Gríma's eyes fell on Éowyn who had accidentally kicked a column with her good foot and was rolling on the ground, her arms wrapped around her two legs.
"Too long have you watched my sister, too long have you haunted her steps," Éomer said, taking the opportunity to knock Gríma on the head with the hilt of his sword. "Stay away from her, you hear me, Wormtongue! That's my little sister, Mom said I HAD to take care of her, and so I will!"
"You see much, Éomer son of Éomund. Too much," Gríma said, a bit woozily. Some associates of Gríma came up behind Eomer and pulled him away from Gríma. "You are banished forthwith from the kingdom of Rohan, under pain of death."
*******************************************************************
The Uruk-hai and the Orcs were still marching across the Plains of Rohan, Merry and Pippin still captive. Aragorn, Legolas, Gimli, Missy and Becky were still in hot pursuit; all suffering from their wounds they had received on their plunges down the hill.
"Keep breathing, that's the key! Breathe! Ho!" Gimli said, struggling to breathe as he hurried along.
"They run as if the very whips of their masters were behind them," Legolas noticed, running along easily though with a limp and with his back even straighter than usual.
"Aah!" Becky moaned. "Don't talk about pain! Pain is evil and wicked and it HURTS!" Her hand was in a makeshift cast and she kept clutching her stomach.
"Moo!" Missy mooed her agreement. She had a band around her ankle and was nearly doubled over in pain, because of her stomach.
"Will you stop complaining?" Aragorn retorted. He was now in the lead. However everyone noticed the Ranger was running with one hand on his back and one on his stomach.
"Estel, you look as if you were with child!" Legolas couldn't help but point out.
"WHAT?!" Aragorn immediately froze, turned and glared at his Elven Companion. "WHAT DID YOU SAY?!"
"He said you looked like you were pregnant," Becky said, helpfully. "There's a teacher in my school who walks just like that and she's eight and a half months pregnant. Teeheeehehehehehe."
Gimli, Becky, Missy and Legolas all snickered.
"You have put on a bit of size," Legolas noted, an evil grin on his lips. "Have you informed Arwen?"
"You're dead, you nancing skinny-as-a-macaroni Elf!" Aragorn dove at Legolas. He tackled him around the neck and wrestled him to the ground.
"AAH! You're messing up my hair!" Legolas screamed. "I'll strangle you!"
"My darling's hair!" Well you all know who said that.
"Hey! Ouch! My hair may be greasy but at least it's real!" I suppose you know the answer to that as well.
"Not my Aragorn!" That was rather predictable. "Get away from him, Becky!"
"Fangirls and the objects of their obsessions," sighed a Dwarf.

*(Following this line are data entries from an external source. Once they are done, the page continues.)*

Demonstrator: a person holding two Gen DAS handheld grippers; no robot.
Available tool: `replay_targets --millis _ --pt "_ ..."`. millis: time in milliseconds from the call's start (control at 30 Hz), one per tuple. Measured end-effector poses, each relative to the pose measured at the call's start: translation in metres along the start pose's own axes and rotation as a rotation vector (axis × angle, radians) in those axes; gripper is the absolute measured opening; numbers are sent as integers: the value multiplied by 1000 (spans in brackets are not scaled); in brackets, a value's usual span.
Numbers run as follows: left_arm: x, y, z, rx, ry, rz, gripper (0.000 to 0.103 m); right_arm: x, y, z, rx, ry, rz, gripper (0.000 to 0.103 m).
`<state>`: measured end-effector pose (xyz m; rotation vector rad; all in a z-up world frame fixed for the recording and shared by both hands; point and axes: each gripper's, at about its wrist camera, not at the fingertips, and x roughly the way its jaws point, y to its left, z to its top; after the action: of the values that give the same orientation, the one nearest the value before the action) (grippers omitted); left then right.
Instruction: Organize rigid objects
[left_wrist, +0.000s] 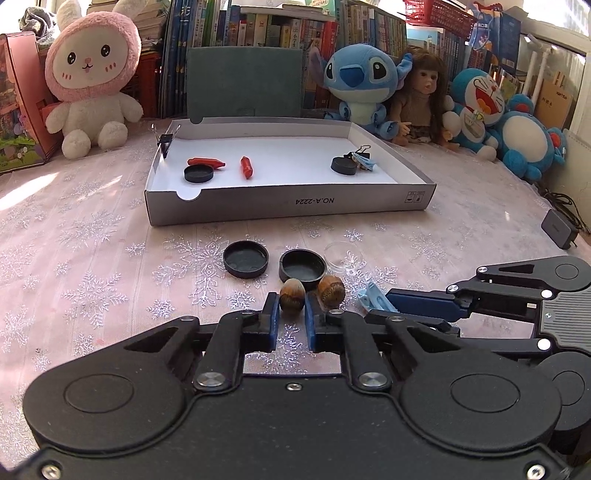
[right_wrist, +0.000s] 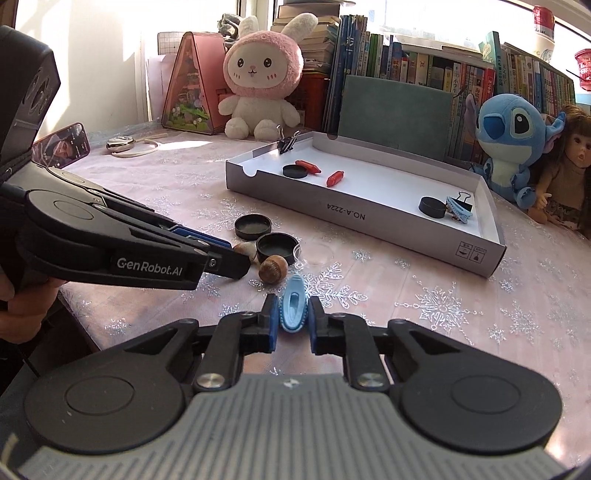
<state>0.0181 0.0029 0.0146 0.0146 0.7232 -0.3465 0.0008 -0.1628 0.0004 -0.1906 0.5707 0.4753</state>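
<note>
In front of the box (left_wrist: 288, 201), on the snowflake cloth (left_wrist: 92, 258), lie the loose things: two black caps (left_wrist: 245, 258), open side up, side by side; a clear lid (left_wrist: 343, 254) just right of them; two acorns (left_wrist: 292, 300); and one blue clip (right_wrist: 293, 308). The left gripper (left_wrist: 291, 314) has its fingers narrowed onto the left acorn, which sits pinched between the blue pads. The second acorn (left_wrist: 331, 291) rests just beside it, outside the right finger and touching nothing else that can be told. The right gripper (right_wrist: 293, 314) has its fingers closed on the blue clip, pads pressing its two long sides, on the cloth on the near side of the box.

Inside the box lie two more black caps: one (left_wrist: 198, 172) near the left wall, one (left_wrist: 343, 165) near the right wall. Two red pieces (left_wrist: 246, 167) lie near the left cap, one touching it. By the right cap sit a second blue clip (left_wrist: 364, 162) and a black binder clip (left_wrist: 360, 150). Another binder clip (left_wrist: 164, 138) is clamped on the box's far left corner.

Behind the box stand four plush toys, a doll (left_wrist: 421, 99) and a row of books (left_wrist: 258, 29).
</note>
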Motion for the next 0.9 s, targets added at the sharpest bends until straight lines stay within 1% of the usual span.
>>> replay_targets --millis 100,233,300,333,367,400,533,767,800,867,900 --pt "-2 -2 -3 26 -3 6 14 -2 -3 -2 -11 5 -5 20" --pt "-4 4 -4 12 6 10 14 -6 -7 -3 -25 12 -14 21" --pt "-6 8 -4 9 5 18 14 -8 -9 -4 -32 17 -16 23" --pt "-6 9 -4 9 5 25 15 -8 -11 -5 -37 21 -19 25" --pt "-6 11 -4 10 6 32 15 -9 -12 -6 -42 23 -19 37" --pt "-5 12 -4 11 6 38 15 -10 -14 -6 -46 25 -20 42" --pt "-6 17 -5 5 4 56 15 -14 -18 -8 -51 30 -40 44" --pt "-5 19 -2 -20 -2 79 16 -9 -30 -6 24 29 -112 46" --pt "-6 18 -2 -18 -3 76 18 -9 -31 -6 30 29 -111 46" --pt "-8 15 -3 -21 -9 66 26 -11 -31 -6 42 27 -93 47" --pt "-9 13 -3 -23 -13 62 33 -11 -31 -5 47 25 -79 50"
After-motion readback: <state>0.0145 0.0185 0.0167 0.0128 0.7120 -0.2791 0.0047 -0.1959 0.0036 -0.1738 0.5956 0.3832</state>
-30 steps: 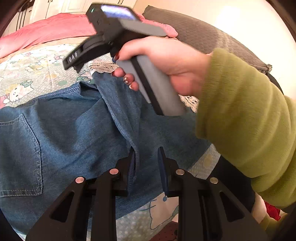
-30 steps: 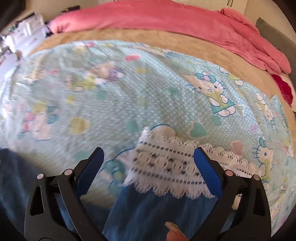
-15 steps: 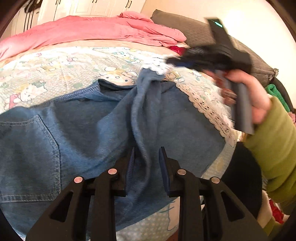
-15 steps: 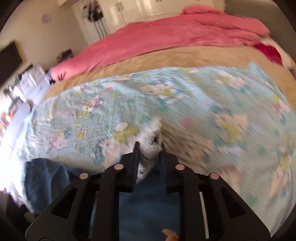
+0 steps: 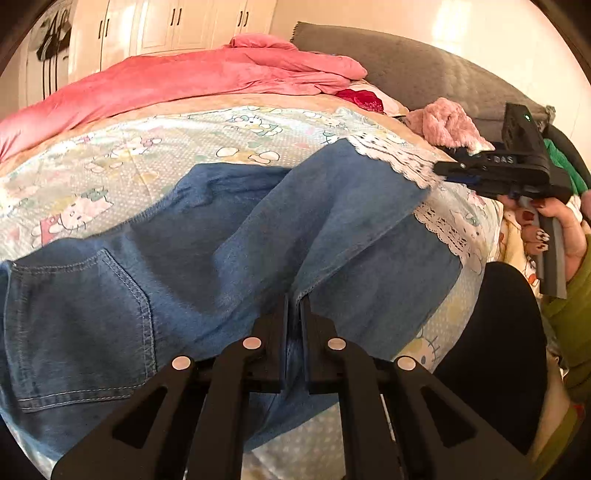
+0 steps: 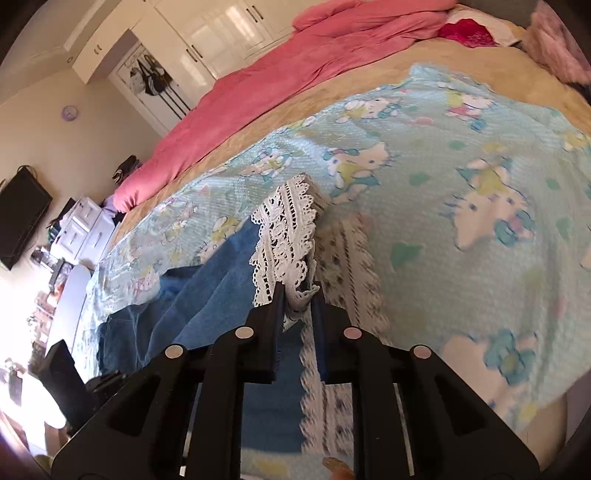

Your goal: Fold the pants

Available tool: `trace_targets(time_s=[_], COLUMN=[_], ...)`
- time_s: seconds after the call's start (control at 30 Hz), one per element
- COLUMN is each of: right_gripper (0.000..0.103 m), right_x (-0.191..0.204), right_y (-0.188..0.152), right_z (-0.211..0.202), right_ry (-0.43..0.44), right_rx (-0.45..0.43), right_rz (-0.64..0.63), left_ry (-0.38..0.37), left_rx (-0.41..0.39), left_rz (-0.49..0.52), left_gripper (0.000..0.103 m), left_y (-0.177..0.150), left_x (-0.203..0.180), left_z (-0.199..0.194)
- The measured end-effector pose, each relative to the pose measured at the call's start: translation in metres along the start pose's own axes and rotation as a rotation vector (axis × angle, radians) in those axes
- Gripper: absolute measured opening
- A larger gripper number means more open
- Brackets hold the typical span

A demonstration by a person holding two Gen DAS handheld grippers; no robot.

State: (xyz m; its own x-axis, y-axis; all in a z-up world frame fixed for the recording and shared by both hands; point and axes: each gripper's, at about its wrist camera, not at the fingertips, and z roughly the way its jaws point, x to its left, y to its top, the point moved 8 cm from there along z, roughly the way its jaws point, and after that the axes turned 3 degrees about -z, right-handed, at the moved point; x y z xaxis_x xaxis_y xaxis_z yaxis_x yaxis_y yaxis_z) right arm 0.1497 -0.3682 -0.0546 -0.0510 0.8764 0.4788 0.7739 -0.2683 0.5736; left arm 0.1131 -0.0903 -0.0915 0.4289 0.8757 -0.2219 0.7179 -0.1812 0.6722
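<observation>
- The bed (image 5: 280, 101) carried everything, its tan cover showing beyond a pale blue cartoon-cat sheet (image 5: 155, 147).
- The blue denim pants (image 5: 229, 236) with white lace hems (image 6: 288, 240) lay on that sheet.
- A pink blanket (image 5: 192, 74) lay bunched along the far side.
- A fuzzy pink cloth (image 5: 448, 123) and a red item (image 5: 360, 98) lay near the grey headboard (image 5: 406, 70).

Blue denim pants with white lace hems (image 5: 229, 236) lie across the cartoon-print sheet (image 5: 110, 158); a pink quilt (image 5: 177, 81) lies behind.

Home bedroom: bed (image 5: 110, 162), pink duvet (image 5: 184, 81), wardrobe (image 6: 229, 33).
</observation>
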Motion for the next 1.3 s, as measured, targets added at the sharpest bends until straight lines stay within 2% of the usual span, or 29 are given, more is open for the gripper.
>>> trace_targets(time_s=[0.27,0.47,0.5,0.57,0.63,0.67,0.7,0.73,0.87,0.93,1.07,1.2,1.3], right_gripper=[0.008,0.009,0.010,0.024,0.024,0.025,0.026,0.027,0.037,0.038,0.038,0.038,0.038], right_x=[-0.025,-0.040,-0.042,-0.045,-0.037,-0.023,-0.013,0.010,0.088,0.114,0.144,0.152,0.149], right_y=[-0.047,-0.071,-0.072,-0.072,-0.066,-0.063,-0.064,-0.068,-0.101,-0.116,-0.137,-0.145,-0.146], right_z=[-0.026,-0.031,-0.029,-0.033,-0.046,-0.054,-0.055,-0.055,-0.028,-0.008,0.028,0.050,0.063], right_ry=[-0.014,-0.055,-0.068,-0.124,-0.181,-0.218,-0.222,-0.211,-0.119,-0.099,-0.107,-0.135,-0.151], right_rx=[0.054,0.085,0.089,0.073,0.012,-0.028,-0.039,-0.042,0.030,0.079,0.163,0.217,0.227], right_rz=[0.054,0.057,0.047,0.024,-0.065,-0.166,-0.223,-0.335,-0.687,-0.813,-0.999,-1.082,-1.094], left_ry=[-0.010,-0.014,-0.016,-0.018,-0.019,-0.021,-0.023,-0.025,-0.023,-0.023,-0.028,-0.037,-0.045], left_rx=[-0.017,0.006,0.013,0.018,0.018,0.017,0.015,0.016,0.021,0.017,0.007,0.012,0.020], left_rz=[0.058,0.084,0.083,0.083,0.083,0.084,0.085,0.087,0.090,0.088,0.086,0.081,0.084], left_gripper=[0.005,0.005,0.005,0.005,0.005,0.005,0.005,0.005,0.005,0.005,0.005,0.005,0.007], left_y=[-0.004,-0.015,-0.016,-0.018,-0.019,-0.019,-0.019,-0.019,-0.020,-0.020,-0.018,-0.019,-0.021], left_x=[-0.007,-0.015,-0.015,-0.015,-0.016,-0.016,-0.017,-0.018,-0.019,-0.018,-0.017,-0.015,-0.014], left_z=[-0.022,-0.022,-0.020,-0.018,-0.017,-0.017,-0.017,-0.016,-0.013,-0.014,-0.017,-0.016,-0.014])
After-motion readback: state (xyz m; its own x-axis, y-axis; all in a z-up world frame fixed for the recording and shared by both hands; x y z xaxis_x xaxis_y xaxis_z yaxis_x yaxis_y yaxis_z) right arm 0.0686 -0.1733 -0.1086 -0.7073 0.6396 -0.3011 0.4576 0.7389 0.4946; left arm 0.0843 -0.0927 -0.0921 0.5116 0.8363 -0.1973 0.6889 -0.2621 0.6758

*******************************************************************
It was nightfall and the Uruk-hai and the Orcs halted, panting. Several keeled over, never to be heard from again.
"We ain't goin' no further till we've 'ad a breather," Random Orc number 489 complained.
"Get a fire going!" Random Uruk-hai number 455 (A\N: remember him from Chapter 22?) snarled.
The Uruk-hai and the Orcs immediately began hacking away at the trees with their axes.
"Merry! Merry!" Pippin called, attempting to kick his cousin. "Merry! Merry!"
There was absolutely no response from his older cousin.
"FOR THE LOVE OF MUSHROOMS, MERRY!" Pippin shouted. Merry immediately leapt awake.
"Where mushrooms where?" Merry said.
"Well, it's about time! Have you any idea how long I've been awake?" Pippin declared.
"I think we might have made a mistake leaving the Shire, Pippin," Merry noted.
"You can say that again," Pippin pouted.
"I think we might have made a mistake leaving the Shire, Pippin," Merry echoed again.
Pippin sighed. "I didn't mean literally. Good-"
A loud rumbling like that of many drums filled the air.
"What's making that noise?" Pippin asked, leaping in fright.
"It's the trees!" Merry noted with wonder.
"What?" Pippin asked, eyes wide.
"Weren't you listening, stupid? I said the bloody trees!" Merry said, rolling his eyes.
Pippin gazed at him with big, sad eyes and he burst into tears. (At this time, the Pippin fangirls pick up pieces of sticks and wave them menacingly at the computer screen.) All right, all right, the author is repenting.
"Oh Pippin! Don't cry!" Merry said, attempting to pat his cousin on the head but finding that his hands were bound, he gave up. "Stop crying before Becky finds me!"
Pippin stopped crying but he remained pouting. "Go on."
"You remember the Old Forest? On the borders of Buckland? Folk used to say that there was something in the water that made the trees grow tall, and come alive!" Merry opted for the dramatic approach, widening his eyes and making his face look eerily mysterious.
"Cut the melodrama, Merry. The only ones who drool are the fangirls and clearly there aren't many around here," Pippin said, indicating the ugly Uruk-hai and the Orcs. "Unless they're disguised as trees!"
Merry just sighed and cleared his throat.
"Anyway. Alive?" Pippin said, looking astonished.
"Trees that could whisper, talk to each other, even move!" Merry finished in a low whisper.
"Living Trees?!" Pippin asked, eyes wide.
"Trees were always living, stupid. Duh!" Merry rolled his eyes.
"I'm starving. We ain't 'ad nothin' but maggoty bread for three stinkin' days!" Random Uruk-hai 642 shouted, tossing the bread.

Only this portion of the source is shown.